(Data entries)
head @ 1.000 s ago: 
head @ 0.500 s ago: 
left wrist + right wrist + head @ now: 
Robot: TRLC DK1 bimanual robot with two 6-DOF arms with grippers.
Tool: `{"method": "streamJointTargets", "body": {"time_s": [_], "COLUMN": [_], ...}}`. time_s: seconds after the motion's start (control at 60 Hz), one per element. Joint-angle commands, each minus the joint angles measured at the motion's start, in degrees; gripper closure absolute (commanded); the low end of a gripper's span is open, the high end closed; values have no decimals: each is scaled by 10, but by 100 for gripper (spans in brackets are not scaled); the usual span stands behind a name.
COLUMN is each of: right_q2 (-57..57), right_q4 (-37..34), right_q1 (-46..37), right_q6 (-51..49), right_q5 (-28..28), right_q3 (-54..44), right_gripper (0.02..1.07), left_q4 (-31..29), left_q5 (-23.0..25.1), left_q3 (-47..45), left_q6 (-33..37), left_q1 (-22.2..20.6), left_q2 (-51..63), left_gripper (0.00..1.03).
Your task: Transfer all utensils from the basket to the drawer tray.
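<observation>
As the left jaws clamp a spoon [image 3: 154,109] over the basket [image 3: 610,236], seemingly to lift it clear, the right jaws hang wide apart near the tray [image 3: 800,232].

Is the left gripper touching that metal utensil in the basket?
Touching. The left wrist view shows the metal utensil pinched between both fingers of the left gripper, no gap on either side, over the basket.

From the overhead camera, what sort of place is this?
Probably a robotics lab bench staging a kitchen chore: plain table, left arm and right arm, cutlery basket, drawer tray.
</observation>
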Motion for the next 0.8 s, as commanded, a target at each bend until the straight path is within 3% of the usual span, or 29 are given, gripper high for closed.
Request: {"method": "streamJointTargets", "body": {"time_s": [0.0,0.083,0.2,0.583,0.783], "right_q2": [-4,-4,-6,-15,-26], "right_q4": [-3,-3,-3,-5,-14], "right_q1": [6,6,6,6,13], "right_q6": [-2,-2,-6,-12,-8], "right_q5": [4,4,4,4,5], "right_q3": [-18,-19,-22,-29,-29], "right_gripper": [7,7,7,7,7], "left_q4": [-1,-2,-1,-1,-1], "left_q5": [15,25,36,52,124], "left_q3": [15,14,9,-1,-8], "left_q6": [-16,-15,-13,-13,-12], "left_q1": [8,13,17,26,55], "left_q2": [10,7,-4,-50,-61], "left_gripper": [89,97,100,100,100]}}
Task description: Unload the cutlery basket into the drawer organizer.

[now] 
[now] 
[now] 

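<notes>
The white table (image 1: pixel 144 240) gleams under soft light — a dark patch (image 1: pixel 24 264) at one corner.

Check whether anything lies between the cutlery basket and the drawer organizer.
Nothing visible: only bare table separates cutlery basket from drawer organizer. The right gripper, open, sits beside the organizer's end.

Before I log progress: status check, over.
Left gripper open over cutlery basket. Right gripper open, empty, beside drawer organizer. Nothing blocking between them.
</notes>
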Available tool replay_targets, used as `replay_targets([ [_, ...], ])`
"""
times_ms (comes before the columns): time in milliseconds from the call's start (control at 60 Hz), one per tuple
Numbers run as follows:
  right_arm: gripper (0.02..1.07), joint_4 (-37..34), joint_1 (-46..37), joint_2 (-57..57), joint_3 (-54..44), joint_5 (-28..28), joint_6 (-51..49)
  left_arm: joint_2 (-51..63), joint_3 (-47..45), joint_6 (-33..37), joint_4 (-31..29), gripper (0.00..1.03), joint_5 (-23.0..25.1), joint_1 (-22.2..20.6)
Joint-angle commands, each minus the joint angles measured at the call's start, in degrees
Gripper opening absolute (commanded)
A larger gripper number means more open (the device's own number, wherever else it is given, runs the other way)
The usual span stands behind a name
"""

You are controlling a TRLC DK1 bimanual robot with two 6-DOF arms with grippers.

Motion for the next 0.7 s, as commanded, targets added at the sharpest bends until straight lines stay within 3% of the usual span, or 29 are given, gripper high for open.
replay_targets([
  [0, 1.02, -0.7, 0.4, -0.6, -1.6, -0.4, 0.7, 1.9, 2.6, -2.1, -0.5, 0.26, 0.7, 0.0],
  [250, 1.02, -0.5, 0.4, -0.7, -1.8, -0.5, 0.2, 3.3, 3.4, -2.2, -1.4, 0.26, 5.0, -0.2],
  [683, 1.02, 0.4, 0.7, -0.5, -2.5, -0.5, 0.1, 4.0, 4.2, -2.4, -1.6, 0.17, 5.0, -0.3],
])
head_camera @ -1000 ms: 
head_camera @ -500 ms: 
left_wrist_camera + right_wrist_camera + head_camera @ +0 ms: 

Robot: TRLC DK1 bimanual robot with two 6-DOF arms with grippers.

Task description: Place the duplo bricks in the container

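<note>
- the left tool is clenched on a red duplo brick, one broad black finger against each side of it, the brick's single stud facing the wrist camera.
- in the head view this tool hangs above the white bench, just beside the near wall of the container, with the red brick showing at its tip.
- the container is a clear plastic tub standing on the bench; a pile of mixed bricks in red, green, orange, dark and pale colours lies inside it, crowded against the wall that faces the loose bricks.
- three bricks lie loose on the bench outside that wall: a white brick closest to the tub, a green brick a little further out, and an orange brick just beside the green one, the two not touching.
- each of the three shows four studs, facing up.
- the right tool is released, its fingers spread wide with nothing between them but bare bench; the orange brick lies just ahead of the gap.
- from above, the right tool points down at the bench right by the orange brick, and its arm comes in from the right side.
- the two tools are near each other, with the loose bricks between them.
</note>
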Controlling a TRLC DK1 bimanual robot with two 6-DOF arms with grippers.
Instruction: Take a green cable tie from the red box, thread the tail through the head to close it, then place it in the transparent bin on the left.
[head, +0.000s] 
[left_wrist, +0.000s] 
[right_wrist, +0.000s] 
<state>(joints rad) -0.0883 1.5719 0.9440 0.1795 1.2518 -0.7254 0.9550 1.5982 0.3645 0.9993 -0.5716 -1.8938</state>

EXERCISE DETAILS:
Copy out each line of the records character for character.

EXERCISE RESULT:
head @ 1.000 s ago: 
head @ 0.500 s ago: 
left wrist + right wrist + head @ now: 
Robot: TRLC DK1 bimanual robot with two 6-DOF arms with grippers.
Tool: `{"method": "streamJointTargets", "body": {"time_s": [_], "COLUMN": [_], ...}}`. time_s: seconds after the motion's start (control at 60 Hz), one per element. Joint-angle commands, each minus the joint angles measured at the motion's start, in degrees; gripper closure absolute (commanded); the low end of a gripper's span is open, the high end closed; values have no decimals: each is scaled by 10, but by 100 for gripper (spans in brackets are not scaled); the usual span stands behind a name.
COLUMN is each of: right_q2 (-57..57), right_q4 (-37..34), right_q1 (-46..37), right_q6 (-51..49), right_q5 (-28..28), right_q3 (-54..44), right_gripper (0.02..1.07), left_q4 (-31..29), left_q5 (-23.0..25.1), left_q3 (-47..45), left_q6 (-33..37), left_q1 (-22.2..20.6), left_q2 (-51..63), left_gripper (0.00..1.03).
Your task: Transfer all utensils from the basket to the drawer tray.
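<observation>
As the left jaws clamp a spoon [image 3: 154,109] over the basket [image 3: 610,236], seemingly to lift it clear, the right jaws hang wide apart near the tray [image 3: 800,232].

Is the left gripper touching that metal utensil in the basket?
Touching. The left wrist view shows the metal utensil pinched between both fingers of the left gripper, no gap on either side, over the basket.

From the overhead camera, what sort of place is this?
Probably a robotics lab bench staging a kitchen chore: plain table, left arm and right arm, cutlery basket, drawer tray.
</observation>
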Motion for the next 0.8 s, as commanded, a target at each bend until the straight path is within 3% of the usual span, or 29 are given, gripper high for closed.
Request: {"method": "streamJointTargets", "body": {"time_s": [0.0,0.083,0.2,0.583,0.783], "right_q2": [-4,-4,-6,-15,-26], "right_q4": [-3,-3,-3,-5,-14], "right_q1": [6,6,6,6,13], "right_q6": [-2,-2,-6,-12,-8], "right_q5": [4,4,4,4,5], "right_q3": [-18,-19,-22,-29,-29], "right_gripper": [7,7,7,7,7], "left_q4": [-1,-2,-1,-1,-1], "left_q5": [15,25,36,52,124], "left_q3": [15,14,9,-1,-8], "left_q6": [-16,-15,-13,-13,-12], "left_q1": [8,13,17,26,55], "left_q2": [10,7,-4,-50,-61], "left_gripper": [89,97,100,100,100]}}
Task description: Unload the cutlery basket into the drawer organizer.

[now] 
[now] 
[now] 

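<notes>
The white table (image 1: pixel 144 240) gleams under soft light — a dark patch (image 1: pixel 24 264) at one corner.

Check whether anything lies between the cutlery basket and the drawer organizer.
Nothing visible: only bare table separates cutlery basket from drawer organizer. The right gripper, open, sits beside the organizer's end.

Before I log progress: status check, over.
Left gripper open over cutlery basket. Right gripper open, empty, beside drawer organizer. Nothing blocking between them.
</notes>
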Available tool replay_targets, used as `replay_targets([ [_, ...], ])`
"""
times_ms (comes before the columns): time in milliseconds from the call's start (control at 60 Hz), one per tuple
Numbers run as follows:
  right_arm: gripper (0.02..1.07), joint_4 (-37..34), joint_1 (-46..37), joint_2 (-57..57), joint_3 (-54..44), joint_5 (-28..28), joint_6 (-51..49)
  left_arm: joint_2 (-51..63), joint_3 (-47..45), joint_6 (-33..37), joint_4 (-31..29), gripper (0.00..1.03), joint_5 (-23.0..25.1), joint_1 (-22.2..20.6)
Joint-angle commands, each minus the joint angles measured at the call's start, in degrees
Gripper opening absolute (commanded)
A larger gripper number means more open (the device's own number, wherever else it is given, runs the other way)
The usual span stands behind a name
"""

You are controlling a TRLC DK1 bimanual robot with two 6-DOF arms with grippers.

Motion for the next 0.7 s, as commanded, targets added at the sharpest bends until straight lines stay within 3% of the usual span, or 29 are given, gripper high for open.
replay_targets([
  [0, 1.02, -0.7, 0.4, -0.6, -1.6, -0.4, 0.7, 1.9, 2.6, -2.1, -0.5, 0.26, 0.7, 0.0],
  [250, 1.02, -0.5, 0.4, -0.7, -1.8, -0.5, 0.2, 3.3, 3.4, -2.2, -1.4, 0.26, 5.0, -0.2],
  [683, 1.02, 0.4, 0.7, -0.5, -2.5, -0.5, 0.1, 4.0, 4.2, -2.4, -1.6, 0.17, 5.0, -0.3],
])
head_camera @ -1000 ms: 
head_camera @ -500 ms: 
left_wrist_camera + right_wrist_camera + head_camera @ +0 ms: 

Robot: TRLC DK1 bimanual robot with two 6-DOF arms with grippers.

Task description: Place the duplo bricks in the container

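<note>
- the left tool is clenched on a red duplo brick, one broad black finger against each side of it, the brick's single stud facing the wrist camera.
- in the head view this tool hangs above the white bench, just beside the near wall of the container, with the red brick showing at its tip.
- the container is a clear plastic tub standing on the bench; a pile of mixed bricks in red, green, orange, dark and pale colours lies inside it, crowded against the wall that faces the loose bricks.
- three bricks lie loose on the bench outside that wall: a white brick closest to the tub, a green brick a little further out, and an orange brick just beside the green one, the two not touching.
- each of the three shows four studs, facing up.
- the right tool is released, its fingers spread wide with nothing between them but bare bench; the orange brick lies just ahead of the gap.
- from above, the right tool points down at the bench right by the orange brick, and its arm comes in from the right side.
- the two tools are near each other, with the loose bricks between them.
</note>
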Controlling a TRLC DK1 bimanual robot with two 6-DOF arms with grippers.
Instruction: Take a green cable tie from the red box, thread the tail through the head to close it, then place it in the transparent bin on the left.
[head, +0.000s] 
[left_wrist, +0.000s] 
[right_wrist, +0.000s] 
<state>(joints rad) -0.0883 1.5719 0.9440 0.1795 1.2518 -0.7254 0.9550 1.5982 0.3645 0.9993 -0.5716 -1.8938</state>

Nothing further is required for this answer.